Pre-process test data

This notebook takes you through the steps of how to preprocess a high S/N and low S/N test set

  • required packages: numpy, h5py, vos
  • required data files: apStar_combined_main.h5 and training_data.h5

In [1]:
import numpy as np
import h5py
import os
import vos

datadir=""

If you have not downloaded apStar_combined_main.h5 uncomment the below code to copy the file

Note: This file requires 10.3GB. It is necessary to download this file to run particular notebook, although this notebook can be skipped by downloading the files created here seperately. See $1\_Download\_Data.ipynb$ for instructions on how to do so.


In [2]:
'''
def starnet_download_file(filename):
    vclient = vos.Client()
    vclient.copy('vos:starnet/public/'+filename, datadir+filename)
    print(filename+' downloaded')

starnet_download_file('apStar_combined_main.h5')
'''


Out[2]:
"\ndef starnet_download_file(filename):\n    vclient = vos.Client()\n    vclient.copy('vos:starnet/public/'+filename, datadir+filename)\n    print(filename+' downloaded')\n\nstarnet_download_file('apStar_combined_main.h5')\n"

In [3]:
filename = datadir + 'apStar_combined_main.h5'
F = h5py.File(filename,'r')
print('Dataset keys in file: \n')
print(list(F.keys()))


Dataset keys in file: 

['0_FE', '0_FE_ERR', 'ALPHA_M', 'AL_FE', 'AL_FE_ERR', 'CA_FE', 'CA_FE_ERR', 'C_FE', 'C_FE_ERR', 'FE_H', 'FE_H_ERR', 'IDs', 'K_FE', 'K_FE_ERR', 'LOGG', 'LOGG_ERR', 'MG_FE', 'MG_FE_ERR', 'MN_FE', 'MN_FE_ERR', 'Main Sequence Flag', 'NA_FE', 'NA_FE_ERR', 'NI_FE', 'NI_FE_ERR', 'N_FE', 'N_FE_ERR', 'PARAM', 'SI_FE', 'SI_FE_ERR', 'S_FE', 'S_FE_ERR', 'TEFF', 'TEFF_ERR', 'TI_FE', 'TI_FE_ERR', 'VRAD', 'VRAD_ERR', 'VSCATTER', 'V_FE', 'V_FE_ERR', 'aspcap_flag', 'error_spectrum', 'num_visits', 'spectrum', 'stacked_snr', 'star_flag', 'targ1_flag', 'targ2_flag']

Load the data into memory

For the testing of StarNet, it is necessary to obtain the spectra, error spectra, combined S/N, and labels, but we need to make eliminations to the test set to obtain the labels of highest validity to compare with, so we will first include the APOGEEIDs, the S/N of the combined spectra, $T{\mathrm{eff}}$, $\log(g)$, [Fe/H], $V_{scatter}$, STARFLAGs, and ASPCAPFLAGs to make certain eliminations. Once the stars for the test sets have been collected we will then gather the spectra and error spectra and save the two test sets to an h5 file.


In [4]:
ap_id = F['IDs'][:,0]
combined_snr = F['stacked_snr'][:]
starflag = F['star_flag']
aspcapflag = F['aspcap_flag']
teff = F['TEFF'][:]
logg = F['LOGG'][:]
fe_h = F['FE_H'][:]
vscatter = F['VSCATTER']

print('Obtainined data for '+str(len(list(set(list(ap_id)))))+' stars.')

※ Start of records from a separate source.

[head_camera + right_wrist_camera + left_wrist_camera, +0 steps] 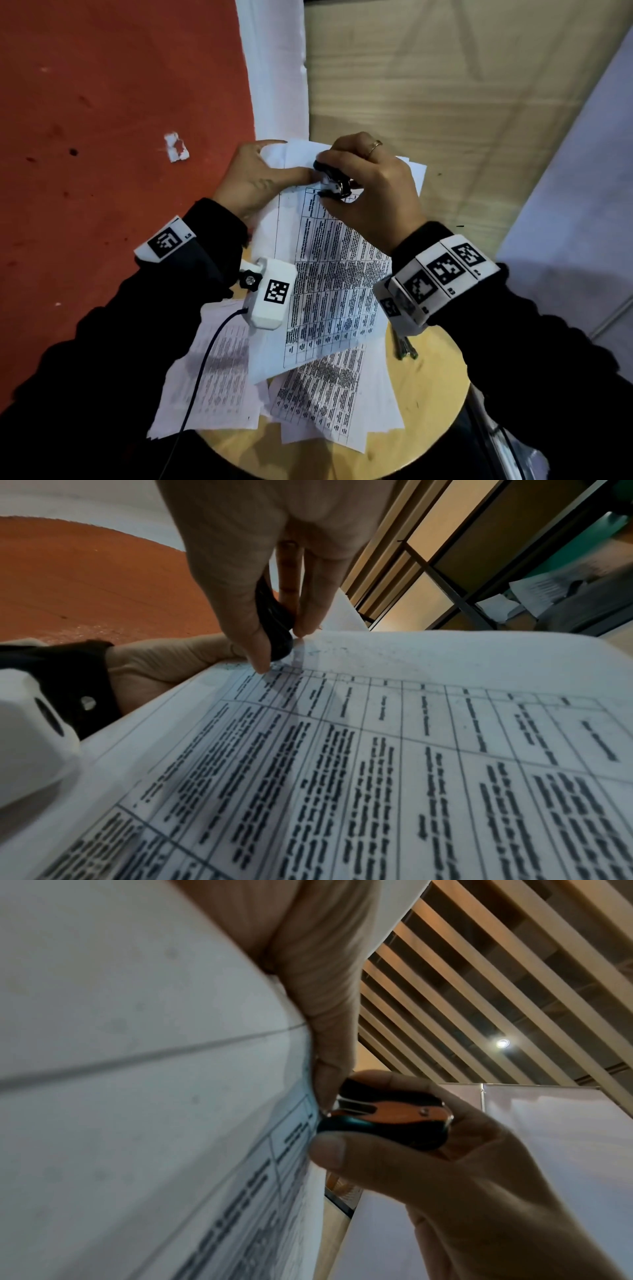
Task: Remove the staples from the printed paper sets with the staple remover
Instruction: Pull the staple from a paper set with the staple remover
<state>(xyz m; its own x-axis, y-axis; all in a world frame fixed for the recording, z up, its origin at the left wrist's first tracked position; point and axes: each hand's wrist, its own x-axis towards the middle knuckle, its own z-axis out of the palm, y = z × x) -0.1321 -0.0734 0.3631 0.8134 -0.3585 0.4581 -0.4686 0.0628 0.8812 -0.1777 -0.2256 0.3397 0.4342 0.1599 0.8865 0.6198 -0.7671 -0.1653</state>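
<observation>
I hold a stapled set of printed paper [329,274] tilted up above a round wooden stool. My left hand [260,178] pinches its top corner, thumb [329,1031] on the front of the sheets. My right hand [373,192] grips a black staple remover [334,181] between thumb and fingers. Its metal claws [356,1110] are squeezed together at the page's top edge, right beside my left thumb. In the right wrist view the staple remover [277,631] touches the table-printed paper set [377,750] at the header row. The staple itself is hidden.
More printed sheets [219,377] lie spread on the round wooden stool [431,394], some hanging over its edge. A small metal object [406,347] lies on the stool's right side. Red floor [102,137] is to the left, with a paper scrap [176,147].
</observation>
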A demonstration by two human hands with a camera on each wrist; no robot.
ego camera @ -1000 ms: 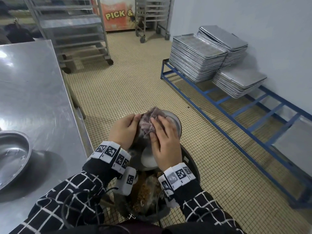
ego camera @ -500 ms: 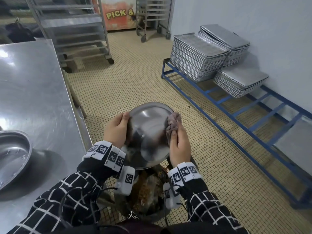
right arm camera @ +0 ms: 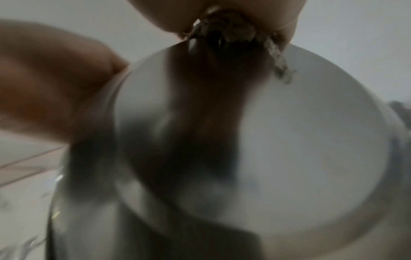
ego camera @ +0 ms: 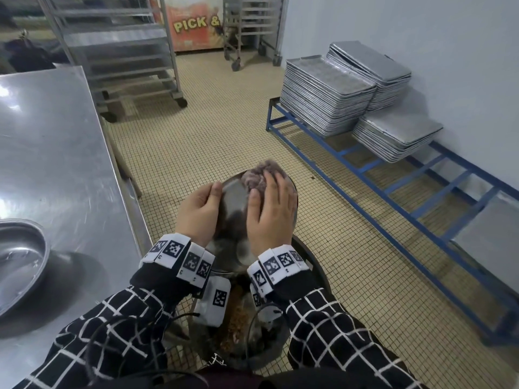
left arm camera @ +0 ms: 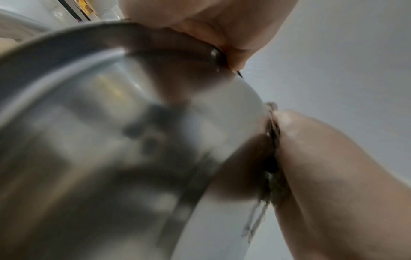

Obtainined data for 143482 stars.

Collect label normalization data

Create a file that contains the mean and standard deviation for $T_{\mathrm{eff}}$, $\log(g)$, and $[Fe/H]$ in order to normalize labels during training and testing. Ignore values equal to -9999.


In [5]:
mean = np.array([np.mean(teff[teff!=-9999.]),np.mean(logg[logg!=-9999.]),np.mean(fe_h[fe_h!=-9999.])])
std = np.array([np.std(teff[teff!=-9999.]),np.std(logg[logg!=-9999.]),np.std(fe_h[fe_h!=-9999.])])
mean_and_std = np.row_stack((mean,std))
np.save(datadir+'mean_and_std', mean_and_std)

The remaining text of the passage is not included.